Mi padre era alcohólico. Y casi arruinó mi vida. Se suicidó cuando yo era niño. Me culpé a mí mismo por un tiempo y también estaba un poco feliz cuando falleció. Finalmente, me di cuenta de que no puedo justificar todas mis dificultades y decisiones utilizando el trauma infantil; tengo que ser responsable de quién soy hoy y hacia dónde voy. Solo puedo estar agradecido por lo que sucedió en el pasado. A veces, cuando me siento incomprendido, cuando tengo mala suerte y la única solución parece ser escapar de todo y de todos, cuando estoy decepcionado de mí mismo y del mundo, siento a mi padre respirando sobre mí. Su aliento nórdico, parecido al de un lobo, me recuerda que todavía hay mucha ansiedad, tristeza, destrucción, sangre en mí. Sin embargo, no tengo por qué ser víctima de esto. No estoy seguro de que debamos aprender de tales errores y malos ejemplos o de que una mala infancia sea una experiencia que valga la pena. No lo fue. Pero él me enseñó que crecer sin un papá significa hacer todo tú mismo: arreglar tu primera bicicleta o auto, pintar paredes, cuidar el techo, abrir la chimenea o construir un invernadero. También necesitas crear relaciones tú mismo, así como rituales, hábitos y tu percepción de los demás.

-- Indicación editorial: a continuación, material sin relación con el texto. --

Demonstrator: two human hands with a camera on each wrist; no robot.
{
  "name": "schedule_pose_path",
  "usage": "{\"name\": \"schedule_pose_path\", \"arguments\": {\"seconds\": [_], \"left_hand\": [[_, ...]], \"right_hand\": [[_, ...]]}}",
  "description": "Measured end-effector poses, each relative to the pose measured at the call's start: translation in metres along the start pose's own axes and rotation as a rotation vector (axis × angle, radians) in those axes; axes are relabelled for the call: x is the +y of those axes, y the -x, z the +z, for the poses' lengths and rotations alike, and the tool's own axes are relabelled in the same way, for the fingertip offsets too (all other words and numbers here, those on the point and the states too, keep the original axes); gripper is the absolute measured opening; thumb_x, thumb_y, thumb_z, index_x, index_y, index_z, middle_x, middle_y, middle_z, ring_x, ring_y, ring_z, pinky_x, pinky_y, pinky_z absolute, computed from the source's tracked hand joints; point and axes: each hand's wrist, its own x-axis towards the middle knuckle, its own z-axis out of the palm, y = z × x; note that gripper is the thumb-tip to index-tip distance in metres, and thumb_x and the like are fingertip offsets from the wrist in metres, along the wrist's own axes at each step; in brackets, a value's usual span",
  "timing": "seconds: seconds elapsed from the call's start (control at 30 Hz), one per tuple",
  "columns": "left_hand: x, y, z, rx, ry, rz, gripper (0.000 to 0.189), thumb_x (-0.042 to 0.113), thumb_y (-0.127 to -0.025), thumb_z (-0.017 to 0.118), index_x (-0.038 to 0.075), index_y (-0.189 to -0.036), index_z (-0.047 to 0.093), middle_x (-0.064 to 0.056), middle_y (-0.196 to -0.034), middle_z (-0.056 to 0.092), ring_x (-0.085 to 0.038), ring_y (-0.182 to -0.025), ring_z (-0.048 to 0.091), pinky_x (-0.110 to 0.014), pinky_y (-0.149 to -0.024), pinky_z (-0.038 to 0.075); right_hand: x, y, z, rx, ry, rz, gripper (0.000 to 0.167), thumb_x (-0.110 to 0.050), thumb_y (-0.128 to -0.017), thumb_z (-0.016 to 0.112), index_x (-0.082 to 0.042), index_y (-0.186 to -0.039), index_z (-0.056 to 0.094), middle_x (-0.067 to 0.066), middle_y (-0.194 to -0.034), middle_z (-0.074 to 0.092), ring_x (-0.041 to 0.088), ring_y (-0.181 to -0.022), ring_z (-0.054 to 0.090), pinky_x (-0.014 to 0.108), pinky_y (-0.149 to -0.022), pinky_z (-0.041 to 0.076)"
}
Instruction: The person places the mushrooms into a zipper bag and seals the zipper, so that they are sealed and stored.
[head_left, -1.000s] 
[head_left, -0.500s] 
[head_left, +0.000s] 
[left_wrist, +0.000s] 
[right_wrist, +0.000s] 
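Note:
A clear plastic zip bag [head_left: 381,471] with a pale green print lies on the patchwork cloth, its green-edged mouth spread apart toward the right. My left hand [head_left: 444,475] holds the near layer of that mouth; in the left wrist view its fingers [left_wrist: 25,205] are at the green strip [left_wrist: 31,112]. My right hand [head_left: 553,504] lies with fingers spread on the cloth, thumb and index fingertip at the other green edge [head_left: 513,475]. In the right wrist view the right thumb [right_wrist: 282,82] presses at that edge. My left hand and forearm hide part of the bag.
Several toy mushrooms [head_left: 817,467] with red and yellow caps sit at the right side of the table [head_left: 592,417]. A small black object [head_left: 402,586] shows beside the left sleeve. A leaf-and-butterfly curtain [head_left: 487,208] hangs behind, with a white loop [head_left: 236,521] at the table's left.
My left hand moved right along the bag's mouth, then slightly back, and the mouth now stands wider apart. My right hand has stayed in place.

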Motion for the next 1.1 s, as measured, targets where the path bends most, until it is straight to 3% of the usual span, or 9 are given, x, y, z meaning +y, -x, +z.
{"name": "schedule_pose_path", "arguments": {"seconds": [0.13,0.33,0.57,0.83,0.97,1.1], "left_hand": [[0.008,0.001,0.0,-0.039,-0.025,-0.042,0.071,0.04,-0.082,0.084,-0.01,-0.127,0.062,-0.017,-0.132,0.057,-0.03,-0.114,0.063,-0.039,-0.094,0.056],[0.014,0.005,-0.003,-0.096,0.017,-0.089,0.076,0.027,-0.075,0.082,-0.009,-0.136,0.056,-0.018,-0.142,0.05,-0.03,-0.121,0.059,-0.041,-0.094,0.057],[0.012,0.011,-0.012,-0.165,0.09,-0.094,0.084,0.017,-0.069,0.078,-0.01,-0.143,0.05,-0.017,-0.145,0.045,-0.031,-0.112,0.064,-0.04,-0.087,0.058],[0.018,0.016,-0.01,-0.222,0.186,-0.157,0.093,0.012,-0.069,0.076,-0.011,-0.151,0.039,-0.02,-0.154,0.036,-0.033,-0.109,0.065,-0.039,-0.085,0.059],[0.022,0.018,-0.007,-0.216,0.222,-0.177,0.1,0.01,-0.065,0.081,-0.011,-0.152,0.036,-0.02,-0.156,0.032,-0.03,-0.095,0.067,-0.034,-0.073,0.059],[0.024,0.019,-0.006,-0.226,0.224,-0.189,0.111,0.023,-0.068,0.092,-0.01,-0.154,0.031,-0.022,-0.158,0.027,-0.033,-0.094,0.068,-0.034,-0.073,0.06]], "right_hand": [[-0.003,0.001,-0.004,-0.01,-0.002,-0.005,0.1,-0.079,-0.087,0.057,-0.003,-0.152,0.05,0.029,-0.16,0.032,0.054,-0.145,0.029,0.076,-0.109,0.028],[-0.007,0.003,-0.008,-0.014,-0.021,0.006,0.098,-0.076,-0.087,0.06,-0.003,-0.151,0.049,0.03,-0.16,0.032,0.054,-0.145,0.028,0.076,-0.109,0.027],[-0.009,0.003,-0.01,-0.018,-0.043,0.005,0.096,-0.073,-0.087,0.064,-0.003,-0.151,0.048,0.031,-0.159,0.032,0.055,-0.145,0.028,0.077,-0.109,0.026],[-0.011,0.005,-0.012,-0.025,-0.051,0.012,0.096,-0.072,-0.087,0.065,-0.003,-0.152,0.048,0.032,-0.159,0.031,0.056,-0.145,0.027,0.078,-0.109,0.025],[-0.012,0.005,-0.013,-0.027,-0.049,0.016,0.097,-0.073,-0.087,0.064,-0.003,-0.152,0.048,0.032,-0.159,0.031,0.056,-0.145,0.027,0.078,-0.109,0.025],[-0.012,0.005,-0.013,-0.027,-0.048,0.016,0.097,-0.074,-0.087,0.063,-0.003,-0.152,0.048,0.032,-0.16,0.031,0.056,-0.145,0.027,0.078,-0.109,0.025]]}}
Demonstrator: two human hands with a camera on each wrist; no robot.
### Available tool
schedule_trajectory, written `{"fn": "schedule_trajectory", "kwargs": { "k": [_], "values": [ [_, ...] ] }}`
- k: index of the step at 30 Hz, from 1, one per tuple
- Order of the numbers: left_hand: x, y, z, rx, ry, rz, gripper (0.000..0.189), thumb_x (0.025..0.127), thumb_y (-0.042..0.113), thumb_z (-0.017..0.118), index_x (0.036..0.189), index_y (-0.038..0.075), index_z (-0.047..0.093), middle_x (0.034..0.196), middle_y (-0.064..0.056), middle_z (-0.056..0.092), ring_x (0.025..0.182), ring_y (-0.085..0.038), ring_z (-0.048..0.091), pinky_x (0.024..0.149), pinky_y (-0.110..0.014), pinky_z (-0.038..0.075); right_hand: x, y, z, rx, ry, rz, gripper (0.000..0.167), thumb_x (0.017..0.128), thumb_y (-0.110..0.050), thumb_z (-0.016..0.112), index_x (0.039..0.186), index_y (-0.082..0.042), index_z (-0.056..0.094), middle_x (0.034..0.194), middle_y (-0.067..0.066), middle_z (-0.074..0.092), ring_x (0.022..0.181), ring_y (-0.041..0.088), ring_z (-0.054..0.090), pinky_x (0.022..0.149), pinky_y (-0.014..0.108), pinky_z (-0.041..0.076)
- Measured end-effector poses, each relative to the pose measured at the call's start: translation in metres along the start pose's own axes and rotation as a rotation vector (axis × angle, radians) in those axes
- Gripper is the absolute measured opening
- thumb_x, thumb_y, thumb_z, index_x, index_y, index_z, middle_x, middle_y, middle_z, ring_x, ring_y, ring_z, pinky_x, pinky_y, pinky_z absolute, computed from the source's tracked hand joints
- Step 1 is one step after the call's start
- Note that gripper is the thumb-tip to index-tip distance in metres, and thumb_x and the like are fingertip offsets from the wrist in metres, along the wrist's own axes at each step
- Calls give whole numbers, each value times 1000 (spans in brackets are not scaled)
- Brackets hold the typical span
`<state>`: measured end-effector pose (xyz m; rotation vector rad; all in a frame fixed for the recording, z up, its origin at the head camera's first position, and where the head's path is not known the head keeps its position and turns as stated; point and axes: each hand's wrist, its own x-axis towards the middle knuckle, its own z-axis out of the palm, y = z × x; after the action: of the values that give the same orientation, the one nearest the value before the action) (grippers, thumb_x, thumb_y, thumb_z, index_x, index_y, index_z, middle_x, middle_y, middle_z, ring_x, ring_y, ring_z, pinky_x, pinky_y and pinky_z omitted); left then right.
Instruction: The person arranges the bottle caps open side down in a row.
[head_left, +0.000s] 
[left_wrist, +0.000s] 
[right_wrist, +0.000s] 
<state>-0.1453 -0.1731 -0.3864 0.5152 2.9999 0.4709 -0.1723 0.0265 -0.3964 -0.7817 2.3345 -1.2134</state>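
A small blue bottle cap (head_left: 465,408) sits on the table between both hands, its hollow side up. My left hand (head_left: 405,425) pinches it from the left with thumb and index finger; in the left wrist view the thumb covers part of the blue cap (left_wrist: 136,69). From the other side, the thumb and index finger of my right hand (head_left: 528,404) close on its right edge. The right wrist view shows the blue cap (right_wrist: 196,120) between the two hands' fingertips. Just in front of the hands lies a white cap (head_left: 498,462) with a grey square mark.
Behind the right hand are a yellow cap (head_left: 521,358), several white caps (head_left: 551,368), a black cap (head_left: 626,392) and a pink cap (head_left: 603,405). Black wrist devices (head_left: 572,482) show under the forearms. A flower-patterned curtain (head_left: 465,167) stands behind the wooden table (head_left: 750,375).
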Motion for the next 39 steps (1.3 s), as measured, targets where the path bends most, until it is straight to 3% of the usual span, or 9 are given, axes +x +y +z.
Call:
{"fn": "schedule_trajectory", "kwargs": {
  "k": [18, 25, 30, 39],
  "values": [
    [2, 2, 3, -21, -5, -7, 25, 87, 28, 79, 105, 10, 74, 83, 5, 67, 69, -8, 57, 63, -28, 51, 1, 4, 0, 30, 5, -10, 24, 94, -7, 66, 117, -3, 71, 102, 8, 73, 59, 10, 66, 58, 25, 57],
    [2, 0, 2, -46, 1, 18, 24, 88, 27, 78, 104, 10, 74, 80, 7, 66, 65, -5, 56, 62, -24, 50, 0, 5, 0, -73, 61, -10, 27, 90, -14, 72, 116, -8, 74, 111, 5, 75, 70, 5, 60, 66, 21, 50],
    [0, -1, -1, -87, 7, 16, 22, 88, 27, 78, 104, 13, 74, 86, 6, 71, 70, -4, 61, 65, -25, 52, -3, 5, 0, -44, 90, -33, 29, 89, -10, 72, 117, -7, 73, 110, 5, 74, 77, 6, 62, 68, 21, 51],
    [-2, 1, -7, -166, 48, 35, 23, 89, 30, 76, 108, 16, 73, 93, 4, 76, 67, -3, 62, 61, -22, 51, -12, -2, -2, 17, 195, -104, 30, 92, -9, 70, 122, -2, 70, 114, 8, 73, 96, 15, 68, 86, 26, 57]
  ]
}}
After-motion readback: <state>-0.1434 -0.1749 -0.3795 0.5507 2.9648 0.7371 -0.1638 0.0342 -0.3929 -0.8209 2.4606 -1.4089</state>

En general, creo que Lituania perdió sus tradiciones varoniles durante la era soviética. Antes de eso, la gente respetaba mucho más a sus padres, era casi una relación sagrada, pero miramos a nuestros padres durante los años soviéticos y no veíamos nada que pudiéramos respetar. Ese régimen transformó a cada hombre de un pequeño pestillo en una gran máquina, en un mundo donde todo estaba dado y decidido, donde nadie podía decir una palabra más poderosa y donde su columna vertebral y responsabilidad eran innecesarias. La masculinidad era sofocante, convertida en un cuenco tibio de nada. Claro, hubo excepciones, pero esta tendencia nos obligó a reinventar lo que llamamos paternidad, para mostrar a nuestros hijos lo bello y admirable que tiene. Este proceso está lleno de maravillas y posibilidades, pero el mayor desafío es no dejarse llevar por el letargo, no "dejarse llevar" por las emociones y los impulsos, ignorar los malentendidos y todo. Necesitamos sacar a relucir la honestidad y el orgullo, la dulzura y el poder y construirnos responsablemente.

¿Cuál es tu relación con tu cuerpo?

Mi cuerpo es como una herramienta para mí: tiene su valor y belleza en función de cómo se use. Y sí, mi cuerpo es una parte igual de mi personalidad, que cambia con la forma en que vivo mi vida y con mis pensamientos. Expresa las cosas que se esconden dentro de mí a través de las arrugas de mi sonrisa, la curvatura de mi espalda, a través de quemaduras y callos y cualquier otra cosa que se te ocurra. Me permite sentir cercanía y calidez, gusto, olfato, cansancio y muchas otras cosas. Sin embargo, es bueno recordarme todos los días que soy más que un cuerpo. En general, la desnudez masculina me parece tan simple y directa, sin misterio, sin emoción ni secretos. […] No creo que estar desnudo sea una expresión de libertad o una fuente de inspiración, ya que la mayoría de las veces todavía está todo dentro de nosotros.